The war of words continued yesterday between protesters, who have occupied tunnels they secretly made beside the Rath Lugh protected monument, and the National Roads Authority.
The Save Tara campaign group said yesterday that a young woman has vowed to seal herself into one of the tunnels to protect the hill, which is studded with ancient earthworks.
The hill is sitting on top of an esker, a collection of soil, sand and gravel. The group opposed to the motorway running near the Hill of Tara claimed that because of the fragile nature of the soil in Rath Lugh, any movement of heavy machinery in the vicinity of the Rath would collapse the tunnel, "with possible fatal consequences".
"Any eviction attempt . . is likely to end in failure, with possible catastrophic consequences.
"There are specialist tunnel rescue crews that need to be consulted before any attempt is made to end this protest," said the group.
The NRA says the new road, now costing more than €1bn, will be further away than the totally gridlocked old road and insisted it would not damage the Rath Lugh monument.
The authority has said the new motorway will be far safer than the existing road, which is 50pc more dangerous on average that other main roads.
An NRA statement yesterday said there was a preservation order on the monument at Rath Lugh and "at no point are we encroaching on the monument".
It said the contractor was putting in place a crib wall within the footprint of his work area to guarantee there will be no encroachment.

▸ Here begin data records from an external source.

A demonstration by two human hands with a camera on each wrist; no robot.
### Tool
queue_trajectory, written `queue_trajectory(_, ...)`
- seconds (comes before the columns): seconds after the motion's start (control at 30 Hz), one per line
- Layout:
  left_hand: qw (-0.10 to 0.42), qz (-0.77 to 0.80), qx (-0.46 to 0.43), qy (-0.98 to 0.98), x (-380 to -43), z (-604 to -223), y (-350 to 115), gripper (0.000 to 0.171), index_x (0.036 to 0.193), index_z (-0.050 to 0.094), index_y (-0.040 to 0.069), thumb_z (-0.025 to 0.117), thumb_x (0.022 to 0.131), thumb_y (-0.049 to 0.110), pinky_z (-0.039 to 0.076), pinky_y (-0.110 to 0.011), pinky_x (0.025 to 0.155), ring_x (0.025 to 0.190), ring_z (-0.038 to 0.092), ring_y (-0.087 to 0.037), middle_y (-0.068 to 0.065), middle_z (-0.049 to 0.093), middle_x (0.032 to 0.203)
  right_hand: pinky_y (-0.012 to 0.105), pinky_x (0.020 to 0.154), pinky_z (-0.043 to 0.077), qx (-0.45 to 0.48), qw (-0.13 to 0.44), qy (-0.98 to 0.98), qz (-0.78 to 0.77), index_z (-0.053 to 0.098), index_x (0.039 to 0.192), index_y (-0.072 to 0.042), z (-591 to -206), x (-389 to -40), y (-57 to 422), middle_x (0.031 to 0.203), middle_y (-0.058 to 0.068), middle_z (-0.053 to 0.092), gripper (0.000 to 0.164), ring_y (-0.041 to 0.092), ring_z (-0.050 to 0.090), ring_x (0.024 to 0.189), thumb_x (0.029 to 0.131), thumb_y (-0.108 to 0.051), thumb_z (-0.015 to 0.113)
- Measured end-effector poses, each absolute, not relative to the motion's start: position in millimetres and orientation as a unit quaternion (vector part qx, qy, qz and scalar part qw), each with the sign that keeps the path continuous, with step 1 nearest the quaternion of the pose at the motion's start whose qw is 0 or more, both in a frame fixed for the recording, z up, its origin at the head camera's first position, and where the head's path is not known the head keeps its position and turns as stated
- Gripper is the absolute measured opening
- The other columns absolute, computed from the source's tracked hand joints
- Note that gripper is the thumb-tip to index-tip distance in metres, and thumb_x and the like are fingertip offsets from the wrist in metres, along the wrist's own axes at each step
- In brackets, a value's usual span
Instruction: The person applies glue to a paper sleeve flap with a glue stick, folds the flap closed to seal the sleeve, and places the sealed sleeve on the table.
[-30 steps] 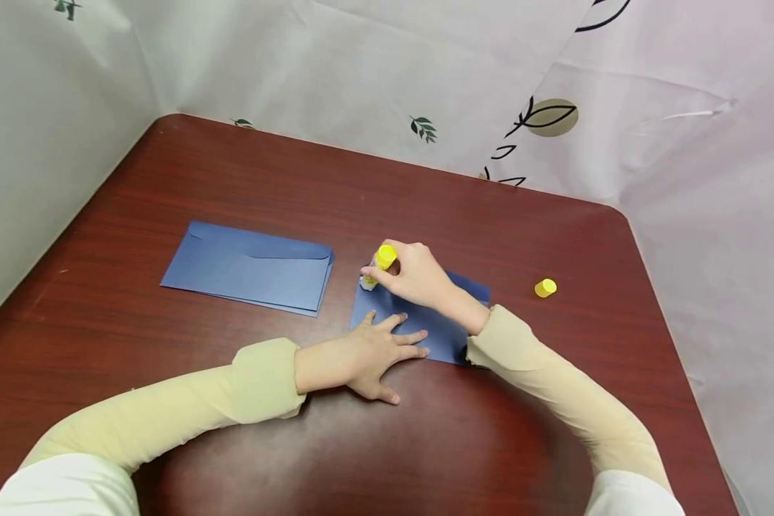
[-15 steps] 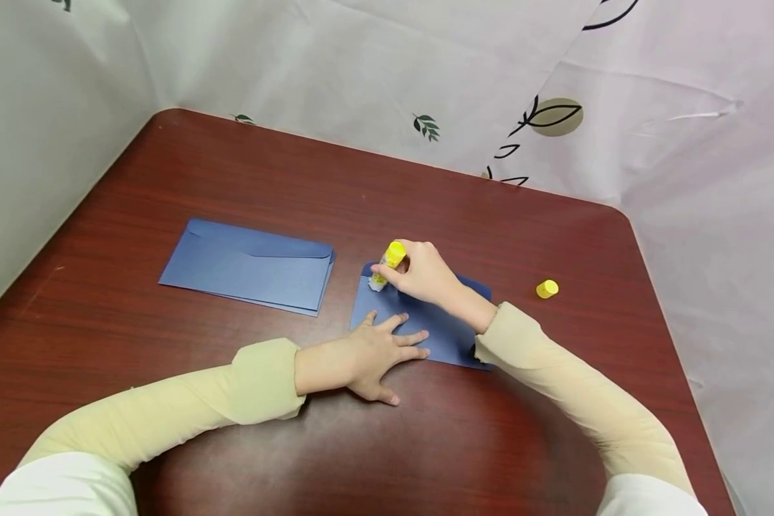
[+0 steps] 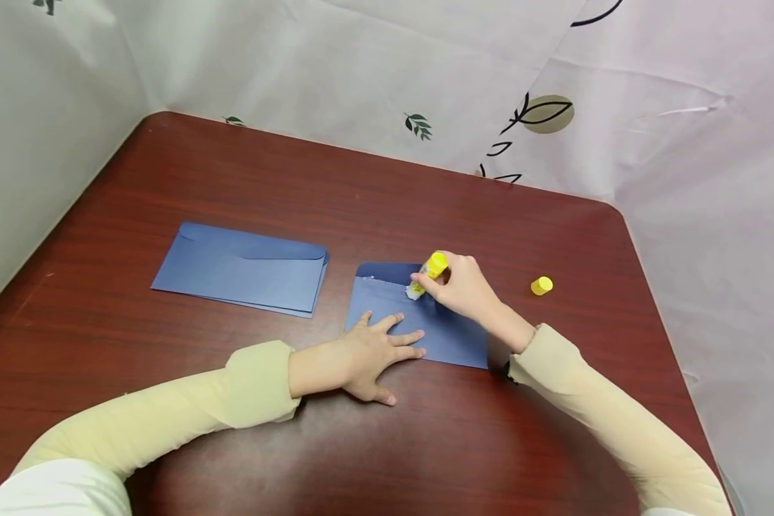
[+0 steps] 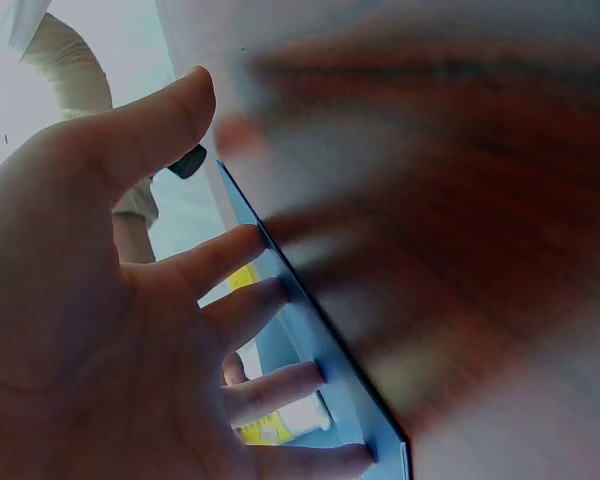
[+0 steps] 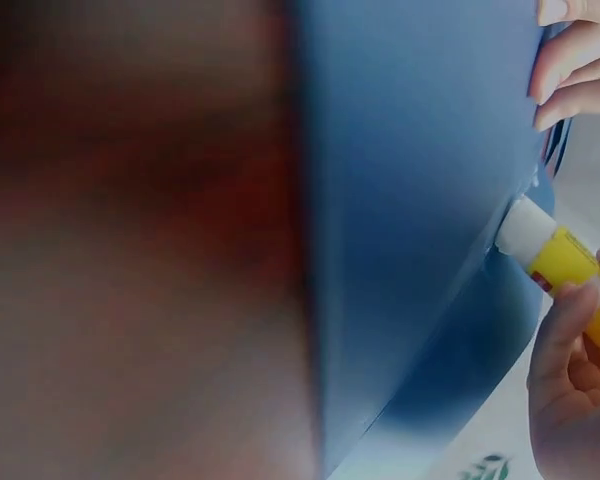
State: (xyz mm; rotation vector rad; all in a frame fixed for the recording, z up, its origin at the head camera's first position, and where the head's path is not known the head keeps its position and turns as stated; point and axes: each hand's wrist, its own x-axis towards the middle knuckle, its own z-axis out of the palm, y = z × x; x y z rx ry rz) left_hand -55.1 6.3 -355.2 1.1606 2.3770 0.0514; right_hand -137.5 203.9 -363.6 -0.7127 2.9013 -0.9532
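A blue envelope lies on the table with its flap folded out at the far side. My left hand rests on it, fingers spread and the thumb off its near edge. In the left wrist view those fingertips lie along the envelope's edge. My right hand holds a yellow glue stick, tilted, white end down near the flap's fold. The right wrist view shows the glue stick's white end right at the fold line. A whitish streak marks the fold's left part.
To the left lie blue envelopes, stacked slightly askew. A yellow cap stands right of the right hand on the brown table. Pale patterned sheeting hangs behind the table and along its sides.
My right hand has moved the glue stick rightward along the fold, from the envelope's left corner toward its middle, uncovering the flap's left part. My left hand stays in place on the envelope.
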Motion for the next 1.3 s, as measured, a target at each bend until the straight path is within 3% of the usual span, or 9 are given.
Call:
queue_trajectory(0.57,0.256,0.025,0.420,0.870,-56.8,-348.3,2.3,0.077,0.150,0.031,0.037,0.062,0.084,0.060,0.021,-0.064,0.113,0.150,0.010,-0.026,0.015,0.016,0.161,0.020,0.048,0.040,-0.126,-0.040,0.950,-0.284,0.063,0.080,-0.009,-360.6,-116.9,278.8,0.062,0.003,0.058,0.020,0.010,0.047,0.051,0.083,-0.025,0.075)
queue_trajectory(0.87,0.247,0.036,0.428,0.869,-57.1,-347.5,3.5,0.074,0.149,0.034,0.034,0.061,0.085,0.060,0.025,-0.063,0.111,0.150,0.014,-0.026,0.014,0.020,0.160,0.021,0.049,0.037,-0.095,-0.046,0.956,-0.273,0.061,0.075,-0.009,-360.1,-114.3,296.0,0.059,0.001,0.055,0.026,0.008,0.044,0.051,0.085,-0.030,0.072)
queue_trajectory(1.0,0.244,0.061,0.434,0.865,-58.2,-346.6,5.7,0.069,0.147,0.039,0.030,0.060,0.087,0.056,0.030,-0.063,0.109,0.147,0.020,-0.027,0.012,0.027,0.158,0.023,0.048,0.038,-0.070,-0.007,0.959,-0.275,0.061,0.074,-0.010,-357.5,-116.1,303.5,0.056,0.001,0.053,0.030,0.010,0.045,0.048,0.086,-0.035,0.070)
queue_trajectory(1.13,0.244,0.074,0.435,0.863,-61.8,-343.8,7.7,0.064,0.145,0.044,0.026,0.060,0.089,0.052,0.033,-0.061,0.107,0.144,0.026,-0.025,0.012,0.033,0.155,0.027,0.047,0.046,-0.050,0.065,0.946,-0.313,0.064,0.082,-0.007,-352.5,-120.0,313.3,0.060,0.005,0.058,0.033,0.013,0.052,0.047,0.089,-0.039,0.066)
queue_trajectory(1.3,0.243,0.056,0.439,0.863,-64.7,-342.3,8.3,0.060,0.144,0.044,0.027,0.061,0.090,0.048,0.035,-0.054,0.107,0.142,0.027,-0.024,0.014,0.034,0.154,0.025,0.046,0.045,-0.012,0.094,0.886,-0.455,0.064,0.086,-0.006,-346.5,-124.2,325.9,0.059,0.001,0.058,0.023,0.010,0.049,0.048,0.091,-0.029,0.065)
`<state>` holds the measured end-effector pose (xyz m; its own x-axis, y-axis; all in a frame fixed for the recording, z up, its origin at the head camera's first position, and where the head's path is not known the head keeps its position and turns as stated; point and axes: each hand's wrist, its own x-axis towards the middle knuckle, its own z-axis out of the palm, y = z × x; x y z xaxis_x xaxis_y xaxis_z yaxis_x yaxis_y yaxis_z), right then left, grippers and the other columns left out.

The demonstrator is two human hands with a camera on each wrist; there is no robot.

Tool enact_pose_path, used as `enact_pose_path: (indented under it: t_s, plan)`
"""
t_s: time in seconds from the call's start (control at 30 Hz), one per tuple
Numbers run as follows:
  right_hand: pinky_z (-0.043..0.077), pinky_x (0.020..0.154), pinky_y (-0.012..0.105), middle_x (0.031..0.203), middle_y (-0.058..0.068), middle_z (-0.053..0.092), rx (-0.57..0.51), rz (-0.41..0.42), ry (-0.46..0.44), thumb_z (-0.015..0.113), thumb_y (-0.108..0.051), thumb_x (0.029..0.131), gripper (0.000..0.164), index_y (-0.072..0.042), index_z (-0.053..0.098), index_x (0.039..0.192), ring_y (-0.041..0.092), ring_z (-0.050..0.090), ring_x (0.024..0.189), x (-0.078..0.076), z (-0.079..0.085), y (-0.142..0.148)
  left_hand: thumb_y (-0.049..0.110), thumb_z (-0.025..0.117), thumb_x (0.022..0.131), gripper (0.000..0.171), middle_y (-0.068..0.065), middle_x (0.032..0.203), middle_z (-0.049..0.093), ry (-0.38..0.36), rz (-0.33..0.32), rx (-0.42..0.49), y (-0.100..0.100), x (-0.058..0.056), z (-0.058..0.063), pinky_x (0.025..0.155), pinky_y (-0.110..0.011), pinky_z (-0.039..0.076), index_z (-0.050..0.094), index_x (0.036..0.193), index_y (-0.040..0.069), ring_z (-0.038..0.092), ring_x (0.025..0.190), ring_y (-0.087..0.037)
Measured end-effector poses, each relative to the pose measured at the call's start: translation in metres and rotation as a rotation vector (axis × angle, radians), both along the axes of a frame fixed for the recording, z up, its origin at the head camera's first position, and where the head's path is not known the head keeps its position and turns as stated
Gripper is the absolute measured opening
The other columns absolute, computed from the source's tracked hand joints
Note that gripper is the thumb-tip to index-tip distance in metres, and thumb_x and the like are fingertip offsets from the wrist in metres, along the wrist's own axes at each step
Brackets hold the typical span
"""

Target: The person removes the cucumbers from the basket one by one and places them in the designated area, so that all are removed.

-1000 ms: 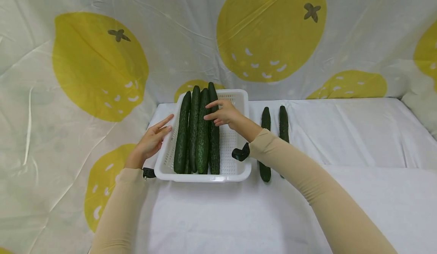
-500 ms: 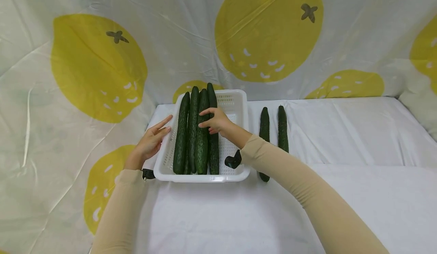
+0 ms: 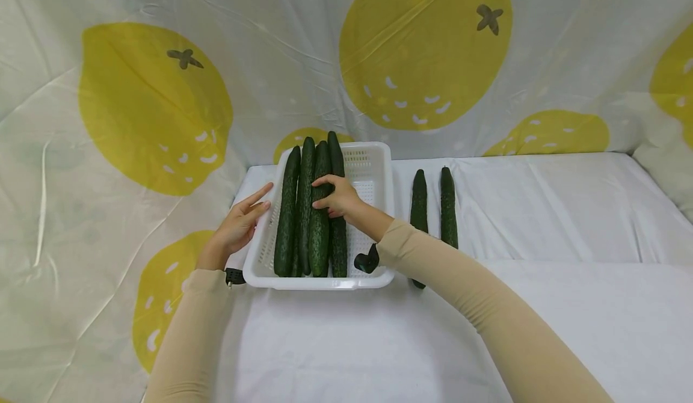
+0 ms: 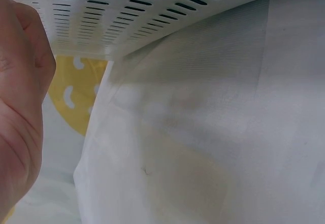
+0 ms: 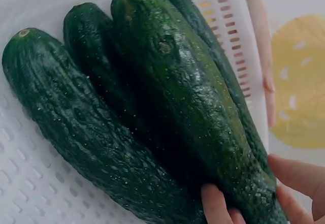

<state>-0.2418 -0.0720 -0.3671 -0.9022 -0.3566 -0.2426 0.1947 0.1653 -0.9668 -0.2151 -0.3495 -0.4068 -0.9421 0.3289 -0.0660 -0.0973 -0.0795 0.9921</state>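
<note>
Looks like the tidying step: right hand [image 3: 337, 197] curls round a bumpy dark cucumber [image 3: 319, 210] mid-frame in the slotted white plastic basket [image 3: 373, 162]; left hand [image 3: 238, 225], fingers straight, steadies its left wall; next probably two loose cucumbers [image 3: 432, 201] at right, needing a firm wrap grip.

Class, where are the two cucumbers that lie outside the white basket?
In the head view, the two cucumbers lie side by side on the white cloth, right of the white basket.

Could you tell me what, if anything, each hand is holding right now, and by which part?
The right hand grips a cucumber in the white basket around its middle. The left hand holds nothing; its straight fingers rest against the basket's left wall.
</note>
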Motion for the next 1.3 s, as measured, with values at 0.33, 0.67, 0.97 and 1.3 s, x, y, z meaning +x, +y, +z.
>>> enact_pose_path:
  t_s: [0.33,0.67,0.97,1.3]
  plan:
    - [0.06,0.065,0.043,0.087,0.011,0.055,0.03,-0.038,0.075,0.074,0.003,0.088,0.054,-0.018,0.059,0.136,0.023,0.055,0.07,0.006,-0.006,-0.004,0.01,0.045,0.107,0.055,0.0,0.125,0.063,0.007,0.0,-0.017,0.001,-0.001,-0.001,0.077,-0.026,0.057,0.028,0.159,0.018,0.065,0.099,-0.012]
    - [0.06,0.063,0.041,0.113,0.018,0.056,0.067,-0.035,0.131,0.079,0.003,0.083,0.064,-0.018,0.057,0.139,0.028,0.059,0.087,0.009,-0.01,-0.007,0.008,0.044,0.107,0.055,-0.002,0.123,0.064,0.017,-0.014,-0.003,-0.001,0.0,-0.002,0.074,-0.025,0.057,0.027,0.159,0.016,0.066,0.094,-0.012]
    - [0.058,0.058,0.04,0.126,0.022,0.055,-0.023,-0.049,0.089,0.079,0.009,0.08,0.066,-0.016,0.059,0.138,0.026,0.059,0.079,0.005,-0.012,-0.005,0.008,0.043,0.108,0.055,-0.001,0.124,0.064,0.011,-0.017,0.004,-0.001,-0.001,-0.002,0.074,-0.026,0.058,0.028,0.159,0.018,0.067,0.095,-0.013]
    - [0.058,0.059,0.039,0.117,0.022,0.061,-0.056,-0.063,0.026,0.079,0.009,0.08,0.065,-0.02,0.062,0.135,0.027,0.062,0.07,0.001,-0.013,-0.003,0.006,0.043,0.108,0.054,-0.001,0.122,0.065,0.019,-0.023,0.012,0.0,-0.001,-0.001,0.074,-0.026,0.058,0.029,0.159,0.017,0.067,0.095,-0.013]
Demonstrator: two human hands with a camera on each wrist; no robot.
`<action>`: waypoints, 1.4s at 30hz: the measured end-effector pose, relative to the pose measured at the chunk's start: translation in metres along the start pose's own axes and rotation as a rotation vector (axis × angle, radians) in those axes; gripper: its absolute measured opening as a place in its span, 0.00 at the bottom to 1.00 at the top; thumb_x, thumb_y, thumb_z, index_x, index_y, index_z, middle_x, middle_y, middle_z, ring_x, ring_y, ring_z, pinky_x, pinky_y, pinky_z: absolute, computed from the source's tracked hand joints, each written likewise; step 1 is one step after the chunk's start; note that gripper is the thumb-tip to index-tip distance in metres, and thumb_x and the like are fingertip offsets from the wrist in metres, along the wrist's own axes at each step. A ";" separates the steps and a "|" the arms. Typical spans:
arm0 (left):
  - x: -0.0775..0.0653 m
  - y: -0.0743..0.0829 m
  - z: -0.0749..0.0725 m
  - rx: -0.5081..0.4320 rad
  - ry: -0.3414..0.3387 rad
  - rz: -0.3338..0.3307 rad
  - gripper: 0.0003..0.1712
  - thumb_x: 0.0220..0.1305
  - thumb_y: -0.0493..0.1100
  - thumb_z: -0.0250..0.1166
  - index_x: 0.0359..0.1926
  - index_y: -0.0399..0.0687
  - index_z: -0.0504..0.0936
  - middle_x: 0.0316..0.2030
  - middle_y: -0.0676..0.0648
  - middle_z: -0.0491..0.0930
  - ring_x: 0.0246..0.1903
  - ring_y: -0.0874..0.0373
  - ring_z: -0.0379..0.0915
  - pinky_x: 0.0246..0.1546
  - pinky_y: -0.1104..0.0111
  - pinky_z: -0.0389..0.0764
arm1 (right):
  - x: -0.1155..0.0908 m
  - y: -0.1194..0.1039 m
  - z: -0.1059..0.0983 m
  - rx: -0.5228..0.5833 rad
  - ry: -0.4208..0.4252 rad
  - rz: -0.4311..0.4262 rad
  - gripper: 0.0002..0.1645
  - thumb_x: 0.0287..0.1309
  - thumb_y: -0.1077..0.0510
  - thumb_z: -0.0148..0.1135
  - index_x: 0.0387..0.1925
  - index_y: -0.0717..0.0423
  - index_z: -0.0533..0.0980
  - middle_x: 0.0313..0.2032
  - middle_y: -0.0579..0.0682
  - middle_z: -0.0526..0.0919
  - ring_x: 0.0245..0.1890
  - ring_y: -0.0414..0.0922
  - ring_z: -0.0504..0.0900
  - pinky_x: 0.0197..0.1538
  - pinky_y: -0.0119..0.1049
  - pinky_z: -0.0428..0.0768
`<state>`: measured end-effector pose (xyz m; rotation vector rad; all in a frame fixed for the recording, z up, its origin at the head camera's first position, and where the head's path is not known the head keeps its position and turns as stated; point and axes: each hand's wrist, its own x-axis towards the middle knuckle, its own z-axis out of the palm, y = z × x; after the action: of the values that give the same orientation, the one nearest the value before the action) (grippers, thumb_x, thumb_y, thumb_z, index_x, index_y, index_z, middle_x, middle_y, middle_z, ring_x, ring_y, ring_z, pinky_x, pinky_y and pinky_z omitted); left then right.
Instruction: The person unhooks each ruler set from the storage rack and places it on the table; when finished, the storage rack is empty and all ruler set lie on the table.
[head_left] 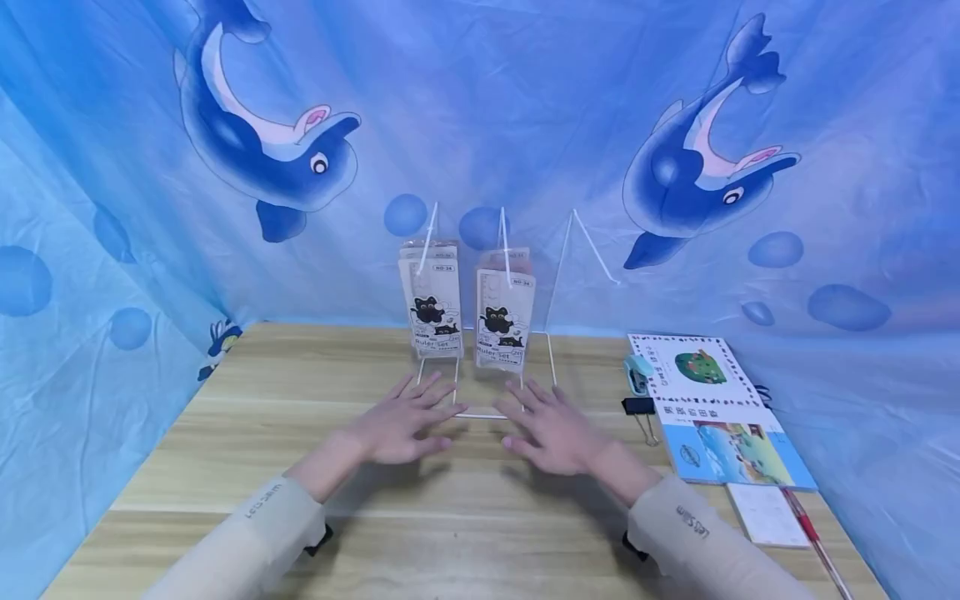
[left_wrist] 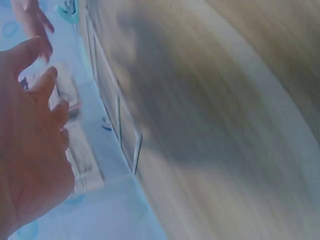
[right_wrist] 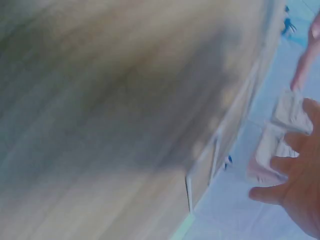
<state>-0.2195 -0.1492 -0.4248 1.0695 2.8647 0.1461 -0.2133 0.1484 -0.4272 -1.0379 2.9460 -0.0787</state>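
A white wire display rack (head_left: 480, 416) stands at the back of the table with ruler-set packs hung on two of its prongs. One stack of packs (head_left: 433, 308) is on the left prong, another stack (head_left: 504, 321) on the middle one, and the right prong carries nothing. My left hand (head_left: 401, 421), fingers spread and palm down, is over the table in front of the rack's left side. My right hand (head_left: 558, 429) mirrors it before the right side, fingers also spread. Neither hand holds anything. In both wrist views, the hands show above the tabletop, blurred.
At the right lie booklets (head_left: 701, 375), with a light-blue stapler (head_left: 638, 374) and a black binder clip (head_left: 639, 407) along their left edge. A white notepad (head_left: 767, 515) and a red pen (head_left: 806, 525) are nearer. Behind the table hangs a blue dolphin curtain (head_left: 480, 108).
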 end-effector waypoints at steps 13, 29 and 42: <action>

The NRA claimed that protesters were taking apart protective fencing and were digging on the site itself "causing impact on the area".
The authority said the motorway would be further away from the Hill of Tara than the existing N3 road.
The M3 motorway via Meath and Cavan has been delayed for years.
A spokesman for Environment Minister John Gormley said that an independent engineering report he commissioned after concerns were raised about possible damage to Rath Lugh had recommended a series of extra measures to protect the area.
These recommendations had been passed on to the NRA, said the spokesman for Mr Gormley.